Di chi è la colpa? Del sistema economico? Lapalissiano, ma una quota considerevole di responsabilità ce l'ha anche l'immobilismo della politica come ci suggerisce Riccardo Staglianò, giornalista di Repubblica e del Venerdì, intervistato sul suo libro Hanno vinto i ricchi (Einaudi, 2024).

Staglianò analizza come l’Italia sia l'unico Paese industrializzato in cui i salari medi sono diminuiti, attribuendo questa dinamica a politiche fiscali regressive. I ricchi pagano meno tasse sui guadagni di capitale rispetto ai lavoratori, aggravando l’erosione della classe media. L’Italia, secondo Staglianò, è vittima di un sistema che ha favorito una redistribuzione verso l'alto, lasciando indietro la maggioranza della popolazione.

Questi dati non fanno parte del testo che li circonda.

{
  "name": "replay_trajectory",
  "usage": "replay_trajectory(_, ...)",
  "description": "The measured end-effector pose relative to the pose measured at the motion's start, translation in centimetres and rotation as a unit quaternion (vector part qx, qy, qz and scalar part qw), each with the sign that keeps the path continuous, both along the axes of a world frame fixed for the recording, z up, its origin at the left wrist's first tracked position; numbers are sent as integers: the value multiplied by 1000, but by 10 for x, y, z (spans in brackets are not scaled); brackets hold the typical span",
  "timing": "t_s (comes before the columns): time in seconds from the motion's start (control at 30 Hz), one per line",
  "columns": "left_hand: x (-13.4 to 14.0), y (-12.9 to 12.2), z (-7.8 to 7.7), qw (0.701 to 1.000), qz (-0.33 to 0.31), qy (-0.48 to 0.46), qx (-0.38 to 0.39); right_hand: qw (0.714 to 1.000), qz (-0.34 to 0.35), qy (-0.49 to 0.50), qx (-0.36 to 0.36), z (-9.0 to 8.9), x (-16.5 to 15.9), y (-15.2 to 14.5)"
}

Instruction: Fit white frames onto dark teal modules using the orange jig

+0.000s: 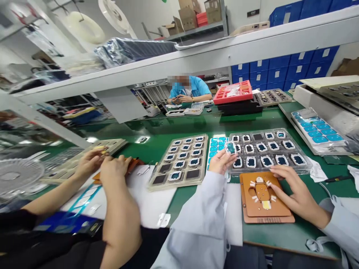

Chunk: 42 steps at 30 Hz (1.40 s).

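In the head view, a glossy green bench (213,126) runs across a workroom, under a raised white shelf (202,61) that slants through the scene; behind it stand stacked blue bins (259,76) and cardboard boxes (187,18). The left hand (220,162) pinches a small pale frame (231,148) with a blue-green face between thumb and fingers, raised in front of a clear tray (307,164) of similar pieces. The right hand (293,192) lies with thumb and fingers spread at the upper right of an orange-brown block (266,211), beside a white pad (234,216). Left of the clear tray are a sheet of blue stickers (213,147) and a beige tray (192,174). A person in a blue shirt (199,87) sits across the bench, near a red tray (217,98). At the left, a co-worker's forearm (119,198) reaches in; what those hands hold is hard to make out. The left hand covers part of the sheet and the clear tray's corner, the right hand hides the block's right side, a clear ribbed cover (19,173) is cut off by the left edge, and the far left is blurred.
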<state>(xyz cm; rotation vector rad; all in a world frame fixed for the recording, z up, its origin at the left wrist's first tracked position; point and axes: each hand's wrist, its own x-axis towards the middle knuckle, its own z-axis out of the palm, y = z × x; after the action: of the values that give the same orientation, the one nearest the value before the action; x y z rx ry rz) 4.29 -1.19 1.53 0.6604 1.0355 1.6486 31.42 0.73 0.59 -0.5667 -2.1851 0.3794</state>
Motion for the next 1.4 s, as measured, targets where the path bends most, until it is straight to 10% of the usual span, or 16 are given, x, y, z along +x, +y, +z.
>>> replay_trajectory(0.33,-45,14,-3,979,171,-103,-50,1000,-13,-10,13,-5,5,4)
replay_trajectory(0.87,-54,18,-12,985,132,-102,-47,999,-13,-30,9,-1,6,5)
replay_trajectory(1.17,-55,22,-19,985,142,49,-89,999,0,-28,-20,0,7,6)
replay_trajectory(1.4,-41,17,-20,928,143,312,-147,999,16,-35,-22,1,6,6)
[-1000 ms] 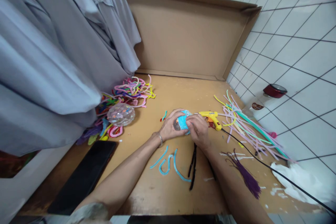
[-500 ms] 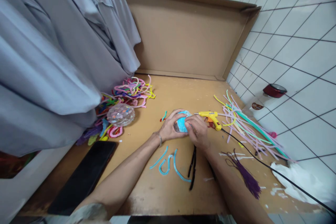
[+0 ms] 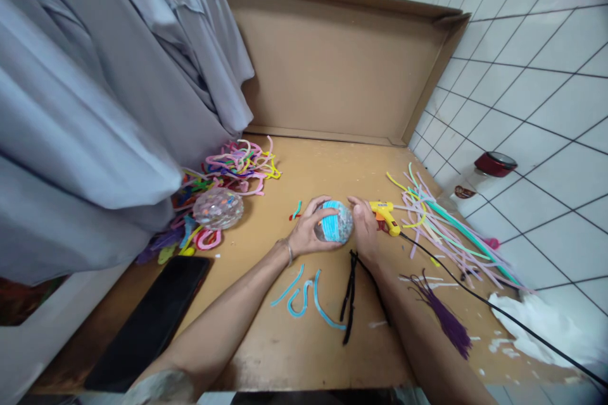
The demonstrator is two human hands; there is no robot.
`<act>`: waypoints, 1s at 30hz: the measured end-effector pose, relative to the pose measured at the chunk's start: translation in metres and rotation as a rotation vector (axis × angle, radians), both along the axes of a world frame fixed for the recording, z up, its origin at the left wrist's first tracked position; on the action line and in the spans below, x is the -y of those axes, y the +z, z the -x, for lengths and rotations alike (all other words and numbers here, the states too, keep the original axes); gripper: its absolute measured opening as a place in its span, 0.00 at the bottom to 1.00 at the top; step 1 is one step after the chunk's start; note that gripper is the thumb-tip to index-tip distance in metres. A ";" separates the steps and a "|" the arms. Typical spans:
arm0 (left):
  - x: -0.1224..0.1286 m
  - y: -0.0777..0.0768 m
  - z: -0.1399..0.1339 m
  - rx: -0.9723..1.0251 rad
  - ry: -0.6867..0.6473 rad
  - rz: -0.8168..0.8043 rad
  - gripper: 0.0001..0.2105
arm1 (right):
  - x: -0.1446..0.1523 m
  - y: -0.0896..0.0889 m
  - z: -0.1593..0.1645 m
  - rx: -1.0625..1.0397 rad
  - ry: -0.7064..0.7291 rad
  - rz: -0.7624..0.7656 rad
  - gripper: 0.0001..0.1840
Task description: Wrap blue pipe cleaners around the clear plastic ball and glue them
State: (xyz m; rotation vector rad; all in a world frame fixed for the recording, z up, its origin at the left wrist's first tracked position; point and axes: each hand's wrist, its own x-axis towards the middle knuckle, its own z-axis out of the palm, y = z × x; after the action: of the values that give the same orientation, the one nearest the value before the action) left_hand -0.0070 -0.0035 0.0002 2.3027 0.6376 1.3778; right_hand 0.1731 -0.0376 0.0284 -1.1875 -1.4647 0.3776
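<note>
My left hand (image 3: 308, 231) is wrapped round a clear, speckled ball (image 3: 345, 225), its thumb and fingers on the left side. A band of light blue pipe cleaner (image 3: 329, 221) runs across the ball's face. Just right of the ball, my right hand (image 3: 365, 231) is held upright with its fingers loosely extended and nothing visible in them. It hides the nozzle of a yellow glue gun (image 3: 384, 210) lying behind it. Below the hands lie cut blue pipe cleaner pieces (image 3: 304, 297) and black pipe cleaners (image 3: 350, 297).
A second clear ball (image 3: 218, 207) rests by a heap of colourful pipe cleaners (image 3: 242, 164) at left. Nearer lies a black phone (image 3: 152, 323). At right are long pipe cleaners (image 3: 441, 221), a purple tassel (image 3: 449, 316), white tissue (image 3: 536, 329), a jar (image 3: 494, 168) and the gun's cord (image 3: 456, 275).
My right hand has come off the blue band and moved slightly right, uncovering the ball's right side. My left hand keeps its hold on the ball.
</note>
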 end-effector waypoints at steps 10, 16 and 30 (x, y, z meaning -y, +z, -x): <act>-0.001 0.001 0.000 -0.025 0.004 0.013 0.35 | -0.002 0.002 -0.002 -0.008 0.239 0.150 0.27; -0.001 0.002 0.001 -0.041 0.007 0.024 0.34 | -0.003 -0.001 0.001 -0.008 0.223 0.119 0.30; 0.001 0.003 0.002 -0.084 -0.034 -0.050 0.34 | -0.010 0.005 -0.006 -0.255 0.083 0.182 0.23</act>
State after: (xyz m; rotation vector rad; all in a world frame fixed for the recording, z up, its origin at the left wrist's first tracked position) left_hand -0.0092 -0.0049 0.0027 2.4102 0.5922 1.3012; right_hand 0.1791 -0.0272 0.0337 -1.1751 -1.2798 0.7060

Insomma non è solo una questione economica, “ma soprattutto un fallimento del sistema politico.” La mancanza di investimenti in ricerca e sviluppo, un sistema produttivo frammentato in micro-imprese e una fiscalità regressiva hanno portato al collasso dei salari italiani.

L'autore evidenzia come le giustificazioni legate alla bassa produttività siano fuorvianti:

Non è che i lavoratori italiani siano meno capaci. Il problema è che il sistema non investe su di loro.

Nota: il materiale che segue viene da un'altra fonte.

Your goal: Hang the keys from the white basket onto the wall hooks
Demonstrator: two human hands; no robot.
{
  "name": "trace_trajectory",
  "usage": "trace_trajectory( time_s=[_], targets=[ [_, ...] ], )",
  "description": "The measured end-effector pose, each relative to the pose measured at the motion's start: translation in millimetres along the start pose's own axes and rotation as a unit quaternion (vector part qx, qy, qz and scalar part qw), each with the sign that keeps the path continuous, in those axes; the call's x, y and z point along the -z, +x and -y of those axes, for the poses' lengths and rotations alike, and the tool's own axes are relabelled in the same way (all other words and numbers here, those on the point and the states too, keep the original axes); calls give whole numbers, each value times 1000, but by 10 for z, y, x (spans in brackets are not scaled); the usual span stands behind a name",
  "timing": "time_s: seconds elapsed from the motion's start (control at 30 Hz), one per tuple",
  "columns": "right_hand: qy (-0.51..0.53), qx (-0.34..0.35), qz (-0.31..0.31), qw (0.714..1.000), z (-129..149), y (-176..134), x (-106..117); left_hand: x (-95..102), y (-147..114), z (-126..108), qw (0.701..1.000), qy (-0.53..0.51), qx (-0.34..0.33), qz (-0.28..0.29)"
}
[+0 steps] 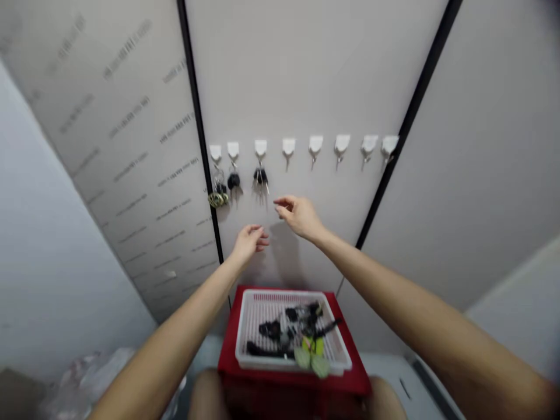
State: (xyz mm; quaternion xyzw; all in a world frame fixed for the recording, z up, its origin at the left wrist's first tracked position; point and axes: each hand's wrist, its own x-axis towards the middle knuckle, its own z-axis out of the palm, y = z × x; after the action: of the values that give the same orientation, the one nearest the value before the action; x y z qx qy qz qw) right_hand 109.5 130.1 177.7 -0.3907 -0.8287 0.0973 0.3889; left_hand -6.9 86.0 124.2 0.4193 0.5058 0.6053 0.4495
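My right hand (301,217) is raised near the wall, below and to the right of the third bunch of keys. A gap shows between its thumb and curved fingers, with nothing in it. Lower and to the left, my left hand (251,241) is open, fingers loosely spread and holding nothing. The nearest bunch of keys (261,176) hangs from a white hook (261,147), apart from both hands. Farther left hang a second bunch of keys (234,182) and a bunch with yellowish-green rings (219,197).
Several white hooks (315,144) continue the row rightward, with no keys on them. Below my hands, a white plastic basket (245,332) holds a blurred heap of keys and leaf-shaped tags (319,364). It stands on a red surface (227,350). Plastic bags (94,373) lie lower left.
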Motion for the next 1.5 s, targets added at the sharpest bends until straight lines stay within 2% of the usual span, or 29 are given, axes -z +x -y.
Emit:
trace_trajectory(
  time_s=[0.07,0.13,0.2,0.27,0.33,0.47,0.57,0.73,0.8,0.87,0.97,1.07,1.13,1.2,1.37,1.5],
  targets=[
    [-2,0,136,991,-200,-427,-143,23,-172,413,996,76,20,51],
    [-25,3,267,963,-387,-855,-294,31,-338,811,980,174,13,98],
    [-79,-6,349,934,-547,-1205,-425,29,-458,1136,952,275,-9,135],
    [-145,-21,378,914,-666,-1428,-517,16,-517,1353,919,360,-23,160],
    [-196,-27,381,903,-731,-1526,-570,-10,-532,1465,887,426,-29,175],
    [-251,-43,388,886,-720,-1509,-620,-78,-546,1494,837,511,-57,189],
    [-259,-52,403,876,-678,-1459,-657,-78,-558,1455,819,540,-48,187],
    [-245,-41,394,885,-670,-1455,-709,70,-494,1388,831,538,-30,139],
    [-239,-38,382,892,-682,-1471,-729,105,-475,1377,846,519,-33,116],
    [-236,-36,367,899,-692,-1481,-747,89,-483,1373,868,481,-34,118],
    [-197,-50,309,929,-694,-1465,-746,-2,-516,1355,902,409,-35,130],
    [-97,-53,225,968,-689,-1404,-688,-74,-503,1305,935,342,-44,77],
    [-23,-49,187,981,-686,-1360,-628,-83,-458,1259,957,281,-46,57],
    [50,-61,170,982,-684,-1327,-569,-77,-403,1208,972,218,-44,76],
    [192,-106,164,962,-678,-1294,-487,-105,-350,1060,988,116,-12,103],
    [243,-128,148,950,-661,-1255,-480,-169,-373,986,987,91,-45,122]
  ],
)
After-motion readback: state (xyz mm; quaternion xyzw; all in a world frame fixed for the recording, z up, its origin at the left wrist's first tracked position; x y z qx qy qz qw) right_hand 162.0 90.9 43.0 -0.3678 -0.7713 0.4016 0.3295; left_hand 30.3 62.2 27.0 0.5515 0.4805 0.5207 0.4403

Il suo messaggio è chiaro: il sistema politico ha fallito nel proteggere la maggioranza della popolazione, permettendo ai ricchi di vincere una battaglia invisibile.

Da un lato abbiamo assistito ad una mancanza di adeguata tassazione verso chi detiene la maggioranza del capitale, dall'altra continuiamo da anni ad assistere alla promozione di politiche di austerità a discapito di giovani e famiglie. Un esempio su tutti: il taglio del reddito di cittadinanza è stato una delle mosse più controverse dell’esecutivo. La decisione ha spinto molti di questi nuclei, già in difficoltà economiche, a scivolare ulteriormente nella povertà.

Riccardo in che termini parliamo di lotta di classe?Esiste ancora la possibilità di una lotta di classe, proprio come posizionamento, o come dice il filosofo coreano Byung-Chul Han, siamo tutti imprenditori di noi stessi e la rivoluzione è impossibile, perché dovremmo sostanzialmente vincere prima una guerra, quella intestina, con noi stessi? 

Affermazione amara che ha una buona dose di verità. Diciamo che di fronte ad una situazione così grave c'è da chiedersi: "Com'è possibile?". Una spiegazione risiede senza dubbio nella debolezza del sindacato. Il caso italiano è emblematico. Nelle tappe che hanno portato a una maggiore flessibilità nel mondo del lavoro – che spesso si traduce in precarietà – c'è senza dubbio la mancanza di resistenza, se non proprio di complicità, di alcune parti del sindacato. È stupefacente come il ceto medio impoverito non abbia, diciamo così, fatto pagare il conto, dico, elettorale a quelli che hanno contribuito a questa situazione nel corso degli anni. 

Per concludere: quanto è pericolosa la disuguaglianza?

La crescente disuguaglianza economica non rappresenta solo un problema di giustizia sociale, ma anche una minaccia per la stabilità politica e sociale. Come sottolineato da economisti come Stiglitz, Piketty e Klein, la concentrazione della ricchezza nelle mani di pochi rischia di minare le fondamenta delle democrazie moderne. In Italia, il declino salariale e l’ingiustizia fiscale rappresentano una pericolosa deriva verso un futuro in cui la disuguaglianza cronica potrebbe trasformarsi in una fonte di instabilità permanente.